Quando sono tornato in Egitto da Bologna non potevo prevedere cosa sarebbe successo, ma non appena sono stato fermato in aeroporto ho capito cosa stava per succedere. Anche se non pensavo di sarebbe protratto così a lungo, per due anni”. Di fronte a una simile testimonianza, viene spontaneo chiedersi come Zaki abbia trovato la forza di resistere. A questa domanda, lui ha risposto di credere fermamente in quello che fa e di essere consapevole di pagare il prezzo delle sue scelte.

Zaki: “Mi sembrava di vivere un incubo”

Zaki ha raccontato che durante la prima notte in prigione faticava a rendersi conto di star vivendo sul serio un’esperienza simile. “Mi sembrava un incubo”. In generale è stata un’esperienza difficilissima e difficile da raccontare. Ora però Zaki si sente ottimista. “Voglio tornare in Italia il prima possibile. Ho ricominciato a lavorare e studiare, sto guardando avanti con ottimismo”.
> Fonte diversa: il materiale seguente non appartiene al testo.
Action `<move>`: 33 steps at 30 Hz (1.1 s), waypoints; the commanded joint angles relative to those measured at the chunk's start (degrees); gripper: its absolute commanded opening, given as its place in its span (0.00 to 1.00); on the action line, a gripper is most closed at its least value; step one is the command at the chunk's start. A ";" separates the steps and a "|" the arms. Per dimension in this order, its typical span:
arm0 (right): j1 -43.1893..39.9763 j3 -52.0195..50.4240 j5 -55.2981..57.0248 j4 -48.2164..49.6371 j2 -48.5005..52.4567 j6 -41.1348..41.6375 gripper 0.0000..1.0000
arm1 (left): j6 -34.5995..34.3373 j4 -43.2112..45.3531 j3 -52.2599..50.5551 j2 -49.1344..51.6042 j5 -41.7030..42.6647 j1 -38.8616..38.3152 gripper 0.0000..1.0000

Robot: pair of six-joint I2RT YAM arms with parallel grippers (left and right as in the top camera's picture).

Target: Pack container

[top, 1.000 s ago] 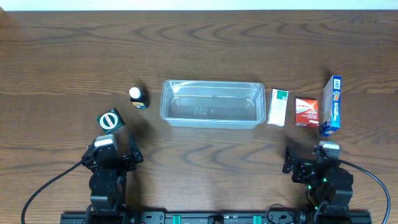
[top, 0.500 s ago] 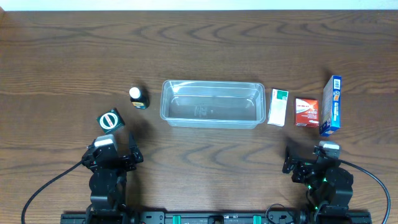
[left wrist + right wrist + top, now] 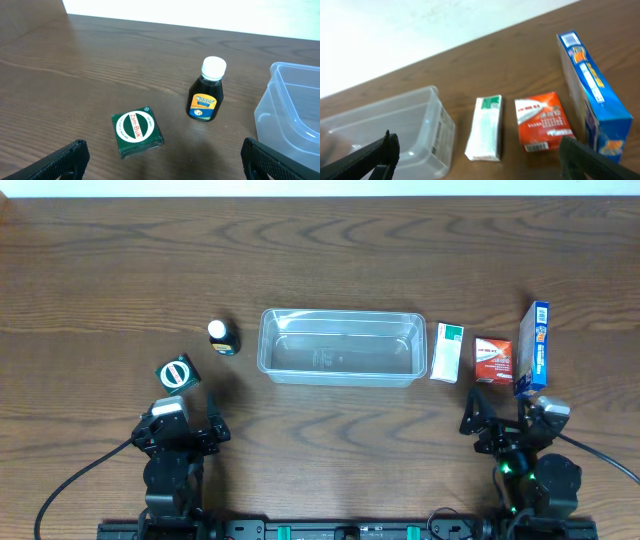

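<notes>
Mid-table, your clear container [image 3: 340, 346] lies near the Woods bottle [image 3: 206, 90].
Your left gripper [image 3: 162, 157] and right gripper [image 3: 479, 155] both gape wide, gripping nothing; a blue carton [image 3: 533, 348] stands far right.

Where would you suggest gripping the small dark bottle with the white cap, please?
Probably grip the bottle across its dark body, below the white cap, coming level from the left arm's side. It stands upright, apart from the green box and the container, leaving room both sides.
</notes>
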 commanded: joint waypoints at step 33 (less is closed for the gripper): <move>-12.85 79.17 13.31 -39.56 96.13 0.87 0.84 | -0.72 -0.61 -1.09 0.17 -0.09 0.24 0.98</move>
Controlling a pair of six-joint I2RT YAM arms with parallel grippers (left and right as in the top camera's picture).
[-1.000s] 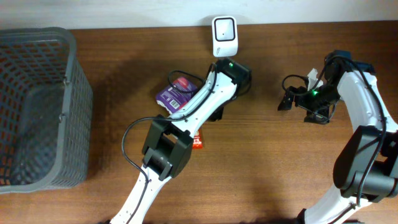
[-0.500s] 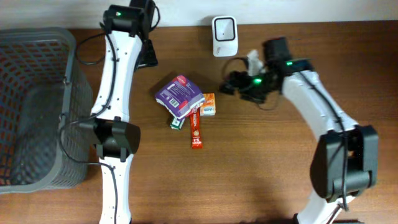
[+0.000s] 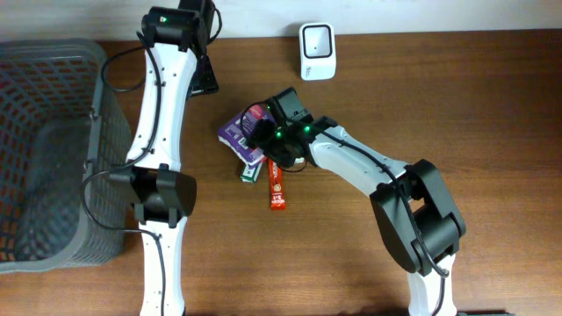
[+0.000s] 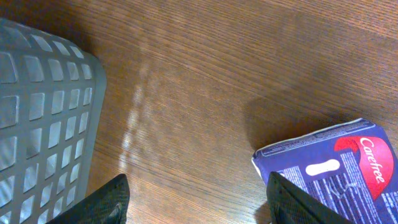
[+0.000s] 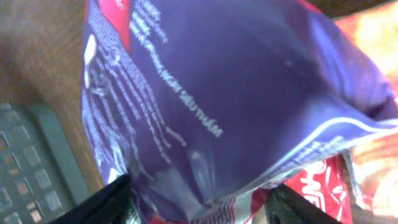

Zaki ha parlato anche della pressione internazionale, che, a suo giudizio, è spesso sottovalutata. “La pressione internazionale può far rumore, può cambiare le cose e portare persino al rilascio” di un detenuto. “Ho saputo fin dall’inizio che c’era stata una mobilitazione per me, perché la mia famiglia un po’ di soppiatto me l’ha fatto arrivare. Ha avuto un effetto molto prezioso per me. Non è assolutamente da sminuire l’effetto che può avere anche solo la notizia del sostegno dall’estero. Sono riuscito a non farmi scalfire dentro da quello che mi stava succedendo solo grazie al sostegno, che c’è stato sempre. Non m’è mai mancato. Nel momento in cui mi sentivo più giù è lì che mi rifugiavo, nel fatto che c’erano tante persone lì per me, mi dicevo di resistere anche per loro perché mi stavano aspettando”, ha concluso Zaki.